Wednesday, January 26, 2011

Take photographs of everything


View, originally uploaded by jiihaa.

Houses, originally uploaded by jiihaa.

Three, originally uploaded by jiihaa.

Winter, originally uploaded by jiihaa.

Aspen, originally uploaded by jiihaa.

Blur, originally uploaded by jiihaa.

School, originally uploaded by jiihaa.

Lamps, originally uploaded by jiihaa.

It seems the discussion which started with "worst photograph" isn't stopping, or at least I can't stop thinking about this.

I was going to write about the topic of "photographs which are your usual style", but then the sentence "You can't photograph everything!" hit me, and I had just to write about this. And in fact, these things are related.

I think (but maybe I'm mistaken) that I take photographs to see how a thing looks like in a photograph. One thing which supports this claim is that I'm regularly surprised by how the photographs look like. Some are very bad, some are not bad, some may be even passable or good, but they seldom are what you expected.

So, my approach is more like "take photographs of everything". And if the subject is everyday and familiar, take a photograph even if you have already take one before. You can be surprised. At least I am, quite often.

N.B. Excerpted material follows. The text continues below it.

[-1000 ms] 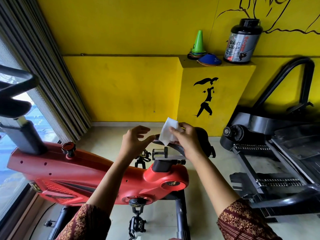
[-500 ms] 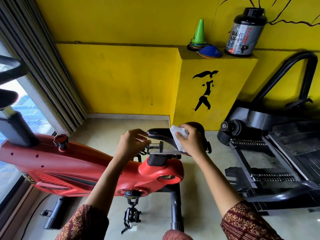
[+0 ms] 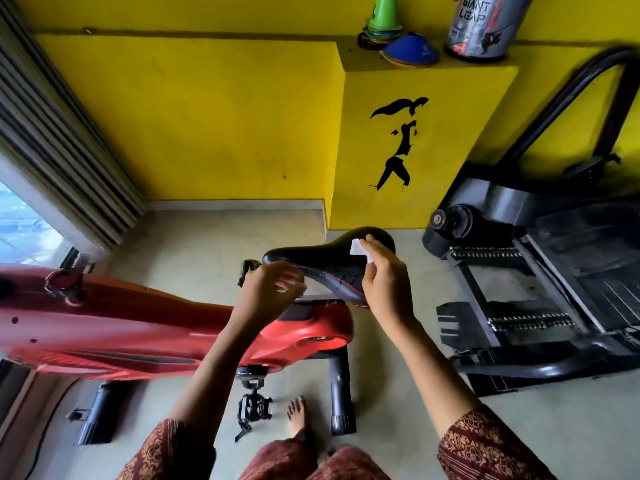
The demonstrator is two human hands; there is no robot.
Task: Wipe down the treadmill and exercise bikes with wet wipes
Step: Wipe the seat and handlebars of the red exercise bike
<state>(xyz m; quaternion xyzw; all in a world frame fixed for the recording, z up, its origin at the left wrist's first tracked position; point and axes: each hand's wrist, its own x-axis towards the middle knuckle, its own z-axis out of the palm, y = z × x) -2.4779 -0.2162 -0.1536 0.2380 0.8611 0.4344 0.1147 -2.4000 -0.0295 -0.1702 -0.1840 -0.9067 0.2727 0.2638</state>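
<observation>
A red exercise bike (image 3: 121, 327) stretches across the left and middle of the view, its black saddle (image 3: 325, 261) pointing left. My right hand (image 3: 384, 282) holds a white wet wipe (image 3: 358, 247) and presses it onto the wide rear part of the saddle. My left hand (image 3: 268, 296) hovers by the saddle's narrow nose with loosely curled fingers and holds nothing. The wipe is mostly hidden under my fingers.
A black folded treadmill (image 3: 540, 271) fills the right side. On the yellow ledge (image 3: 429, 69) stand a green cone (image 3: 382, 13), a blue disc cone (image 3: 410, 51) and a supplement tub (image 3: 483, 26). Grey curtains (image 3: 52, 140) hang at left. My bare foot (image 3: 298, 412) stands beside the bike's pedal (image 3: 252, 408).
My right hand brought the wipe down from the air onto the saddle and slid it toward the wide rear. The view tilted downward and closer to the bike.
</observation>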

As evidence I offer these photographs taken today.

4 comments:

Anonymus Maximus said...

The worst photo is the one that didn't quite come out right.

The one that is 99% there, but not 100%.

I can throw away the "bad" photo.

The photo that was so close to "fantastic" but ended up "just ok" - that is the worst of them all.

Sven W said...

@Maximus: I know what you mean. But perhaps a few months ago you might only have a taken a photo that was 95% "there", so a "99%" image means you are improving!

Sven W said...

@Juha: I don't know if it's a good thing or not, but I generally have a good idea what the photo is going to turn out like. For me the "surprise" is in the seeing, so to speak.

Perhaps because a lot of your images are taken in twilight with artificial light present (how it appears to my eyes) or you are using unpredictable techniques like motion blur, that the photo becomes a surprise? Nothing wrong with this at all, but perhaps it indicates I subsonsciously opt for "stable" lighting conditions and camera position.

Juha Haataja said...

@Maximus: I think you have something there, but on the other hand - one can learn a lot from those 99% photographs.

@Sven W: Once again you made me think. I wrote about it in a new posting.